The Command MCP Server functions as the bridge between AI models and Keyfactor's certificate lifecycle management platform. It utilizes the emerging Model Context Protocol (MCP), which enables AI agents to securely interact with enterprise systems and tools. “This new architecture is a major milestone in connecting AI systems with digital trust infrastructure,” said Ted Shorter, CTO of Keyfactor. “By making it available as an experimental deployment on AWS, we’re inviting the community to explore how AI agents can accelerate zero trust deployments and other PKI initiatives, and how those same systems can, in turn, secure the AI ecosystem.”

Streamlining Adoption Through the AWS Cloud

Making this technology accessible is as important as the innovation itself. By listing the Command MCP Server in the AWS Marketplace, Keyfactor is significantly lowering the barrier to entry for developers, researchers, and organizations looking to experiment with AI security. The offering is delivered as a ready-to-run container image, simplifying deployment and testing within secure AWS environments.

The server's architecture represents a significant evolution from its initial desktop-only, single-user prototype. The new remote server architecture is designed for scalability, allowing multiple AI clients—whether on web, desktop, or mobile—to connect securely to a single, centrally managed instance. This provides unified visibility and oversight of the deployed infrastructure, a critical feature for enterprise-grade control.

This launch also highlights Keyfactor's deepening strategic collaboration with AWS. The company is part of the AWS Independent Software Vendor (ISV) Accelerate Program, a co-sell initiative that aligns its solutions with the AWS global sales force. This partnership aims to help organizations scale their PKI and machine identity management in the cloud, positioning Keyfactor as a key enabler of digital trust for multi-cloud enterprises and DevOps workflows.

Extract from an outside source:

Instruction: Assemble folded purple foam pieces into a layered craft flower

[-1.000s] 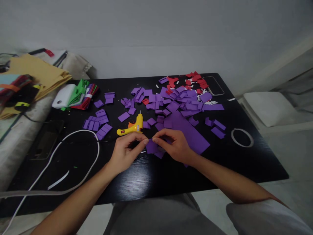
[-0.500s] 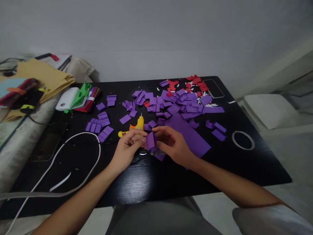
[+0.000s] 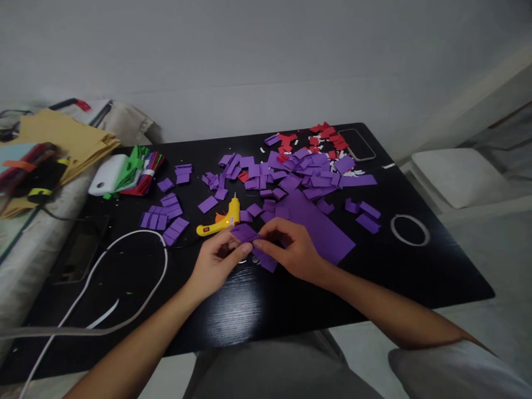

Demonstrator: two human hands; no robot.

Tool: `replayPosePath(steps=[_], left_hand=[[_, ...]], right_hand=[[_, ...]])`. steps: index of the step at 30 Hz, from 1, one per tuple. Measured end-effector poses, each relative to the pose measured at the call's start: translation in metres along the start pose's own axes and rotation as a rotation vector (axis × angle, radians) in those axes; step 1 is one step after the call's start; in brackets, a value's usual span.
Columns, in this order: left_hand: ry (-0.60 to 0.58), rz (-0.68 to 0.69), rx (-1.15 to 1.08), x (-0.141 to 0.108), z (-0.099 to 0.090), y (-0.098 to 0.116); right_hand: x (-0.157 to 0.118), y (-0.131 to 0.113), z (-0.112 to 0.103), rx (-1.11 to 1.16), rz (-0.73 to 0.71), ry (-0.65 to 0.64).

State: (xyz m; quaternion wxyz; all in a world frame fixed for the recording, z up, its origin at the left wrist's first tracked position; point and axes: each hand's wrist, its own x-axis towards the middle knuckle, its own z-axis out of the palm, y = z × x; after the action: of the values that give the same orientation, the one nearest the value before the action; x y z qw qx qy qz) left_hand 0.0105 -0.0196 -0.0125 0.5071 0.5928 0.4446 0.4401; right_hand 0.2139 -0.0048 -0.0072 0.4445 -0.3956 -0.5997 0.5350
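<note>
Between my two hands, above the black table, is a small folded piece of purple paper (image 3: 244, 233). My left hand (image 3: 216, 260) pinches its left side with the thumb on top. The fingers of my right hand (image 3: 291, 249) are closed on its right side. Just beyond my left hand lies a yellow glue gun (image 3: 224, 219), its nozzle pointing away from me. A large purple sheet (image 3: 320, 227) lies flat behind my right hand. Many small folded purple pieces (image 3: 316, 172) are heaped farther back.
Red paper pieces (image 3: 328, 133) and white scraps lie at the back right. A tape-like ring (image 3: 410, 230) sits at the right. On the left are a white cable (image 3: 164, 266), a dark phone (image 3: 81, 249) and bundled coloured sheets (image 3: 141, 172). A white stool (image 3: 453, 174) stands beyond the right edge.
The purple piece has turned from standing upright to lying flatter and tilted between my fingers. My view has shifted slightly, and both hands still hold the piece.
</note>
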Motion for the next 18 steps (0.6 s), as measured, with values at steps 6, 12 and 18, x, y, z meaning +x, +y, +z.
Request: replayPosePath(steps=[6,12,18], left_hand=[[-0.020,0.128,0.094,0.006,-0.008,0.007],[-0.248,0.233,0.195,0.004,-0.018,0.005],[-0.354,0.245,0.180,0.004,-0.016,0.012]], right_hand=[[0.005,0.005,-0.008,0.335,0.205,-0.203],[0.009,0.008,-0.013,0.540,0.501,-0.554],[0.007,0.007,-0.017,0.544,0.593,-0.627]])
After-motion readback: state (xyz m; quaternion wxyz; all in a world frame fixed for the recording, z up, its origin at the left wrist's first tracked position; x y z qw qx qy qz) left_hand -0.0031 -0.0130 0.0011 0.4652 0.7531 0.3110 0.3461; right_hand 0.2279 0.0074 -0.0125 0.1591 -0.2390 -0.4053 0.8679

A Strategic Play in an Emerging Market

With the market for AI in cybersecurity projected to grow from around $22 billion in 2023 to over $60 billion by 2028, Keyfactor's move is a strategic play to establish a foothold in a critical and nascent segment. While numerous companies offer AI-powered security analytics or model protection, Keyfactor is carving out a unique niche by focusing on the foundational identity of the AI agents themselves.

Company leadership is clear that the Command MCP Server is an early-stage, experimental release not yet intended for production use. Community engagement is still in its infancy, with its AWS Marketplace listing yet to receive reviews and its corresponding GitHub repository showing minimal activity. This transparency underscores the pioneering nature of the project; Keyfactor is not just launching a product, but seeding an ecosystem and shaping a standard for a problem that is just beginning to be fully understood.

By proactively addressing the security of Agentic AI, the company is positioning itself as a thought leader and an essential infrastructure provider for the next generation of digital transformation. This initiative aligns with its broader mission to help organizations manage the growing complexity of machine identities, automate certificate lifecycles, and prepare for future cryptographic challenges like the transition to post-quantum cryptography. While the vision of a fully trusted, autonomous AI ecosystem is still on the horizon, laying the architectural groundwork for that trust begins now.